FocusMe supports command-line arguments to start, stop, and list plans. This lets you automate plan control from scripts, scheduled tasks, or cron jobs without opening the FocusMe window.
Syntax
FocusMe.exe --start "Plan Name"
FocusMe.exe --stop "Plan Name"
FocusMe.exe --stop "Plan Name" --password "mypass"
FocusMe.exe --list
/Applications/FocusMe.app/Contents/MacOS/FocusMe --start "Plan Name"
/Applications/FocusMe.app/Contents/MacOS/FocusMe --stop "Plan Name"
/Applications/FocusMe.app/Contents/MacOS/FocusMe --stop "Plan Name" --password "mypass"
/Applications/FocusMe.app/Contents/MacOS/FocusMe --list
/Applications/FocusMe/FocusMe --start "Plan Name"
/Applications/FocusMe/FocusMe --stop "Plan Name"
/Applications/FocusMe/FocusMe --stop "Plan Name" --password "mypass"
/Applications/FocusMe/FocusMe --list
| Command | Description |
|---|
--start "Plan Name" | Start a plan by name |
--stop "Plan Name" | Stop a plan by name |
--stop "Plan Name" --password "pass" | Stop a password-protected plan |
--list | List all plans and their current status |
Plan names are case-insensitive — "Work Mode" and "work mode" both match the same plan.
How It Works
- If FocusMe is already running, the command is sent to the running instance via IPC. The result is printed to the console.
- If FocusMe is not running, it launches minimized to the system tray, processes the command, prints the result, and stays running to enforce the plan.
This means you can safely call these commands regardless of whether FocusMe is open — it will do the right thing either way.
Exit Codes
Every command returns an exit code you can check in scripts:
| Code | Meaning |
|---|
0 | Success |
1 | Plan not found |
2 | Protection denied (plan cannot be stopped) |
3 | Invalid command or communication error |
Protection Rules
Starting a plan with --start is always allowed, regardless of protection settings.
Stopping a plan with --stop depends on the plan’s protection level:
| Protection Type | Can Stop via CLI? |
|---|
| None (unprotected) | Yes |
| Password | Yes, with --password "correct_password" |
| Random Character | No — returns exit code 2 |
| Forced | No — returns exit code 2 |
Plans with Random Character or Forced protection cannot be stopped from the command line. This is intentional — these protection modes are designed to prevent you from bypassing your own plans.
Checking Exit Codes
PowerShell
cmd.exe
Bash (macOS / Linux)
& "C:\Program Files\FocusMe\FocusMe.exe" --start "Work Mode"
$LASTEXITCODE
The exit code is available in $LASTEXITCODE."C:\Program Files\FocusMe\FocusMe.exe" --start "Work Mode"
echo %errorlevel%
The prompt may visually overlap with the output line — this is cosmetic only and does not affect the command./Applications/FocusMe.app/Contents/MacOS/FocusMe --start "Work Mode"
echo $?
Use Cases
Scheduled Focus Time
Start a blocking plan at the same time every day:
Windows (Task Scheduler)
macOS / Linux (cron)
Program: "C:\Program Files\FocusMe\FocusMe.exe"

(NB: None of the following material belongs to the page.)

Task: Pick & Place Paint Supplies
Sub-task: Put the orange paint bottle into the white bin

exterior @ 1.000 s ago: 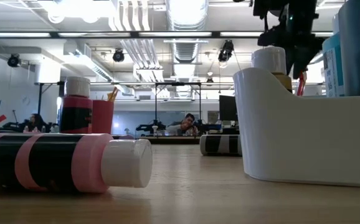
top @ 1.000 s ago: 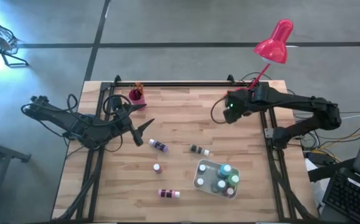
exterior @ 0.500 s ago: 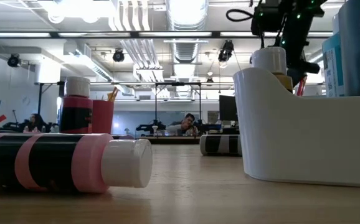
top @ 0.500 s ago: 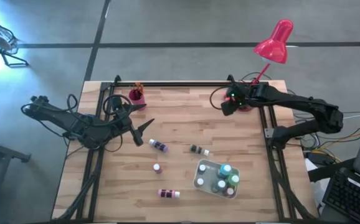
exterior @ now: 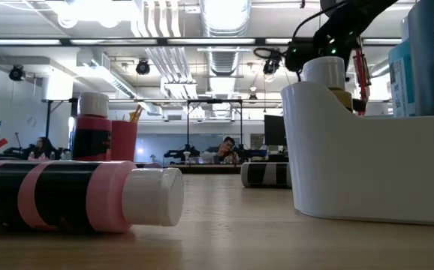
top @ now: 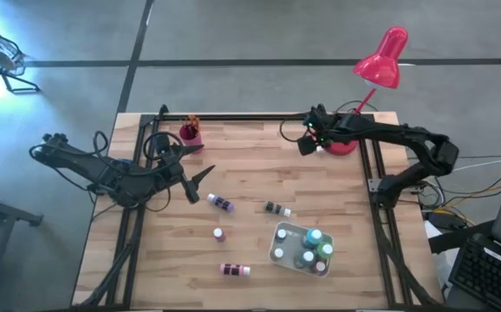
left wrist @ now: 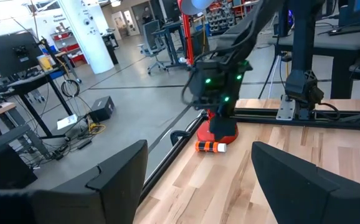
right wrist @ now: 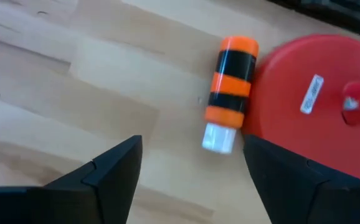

Arguments: --start "Work Mode"
Trigger: Daily at 9:00 AM
# crontab -e
0 9 * * * /Applications/FocusMe.app/Contents/MacOS/FocusMe --start "Work Mode"
This starts your “Work Mode” plan automatically every morning, even if you forget.
Script-Based Automation
Chain plan control into scripts to set up your work environment:
& "C:\Program Files\FocusMe\FocusMe.exe" --start "No Social Media"
& "C:\Program Files\FocusMe\FocusMe.exe" --start "No Games"
/Applications/FocusMe.app/Contents/MacOS/FocusMe --start "No Social Media"
/Applications/FocusMe.app/Contents/MacOS/FocusMe --start "No Games"
Network-Based Triggers
Combine with automation tools to start plans based on context — for example, activating a “Work Mode” plan when you connect to your office Wi-Fi network.
Checking Plan Status
Use --list to see which plans are running before taking action:
& "C:\Program Files\FocusMe\FocusMe.exe" --list
/Applications/FocusMe.app/Contents/MacOS/FocusMe --list
This prints all your plans with their current status (active, inactive, scheduled).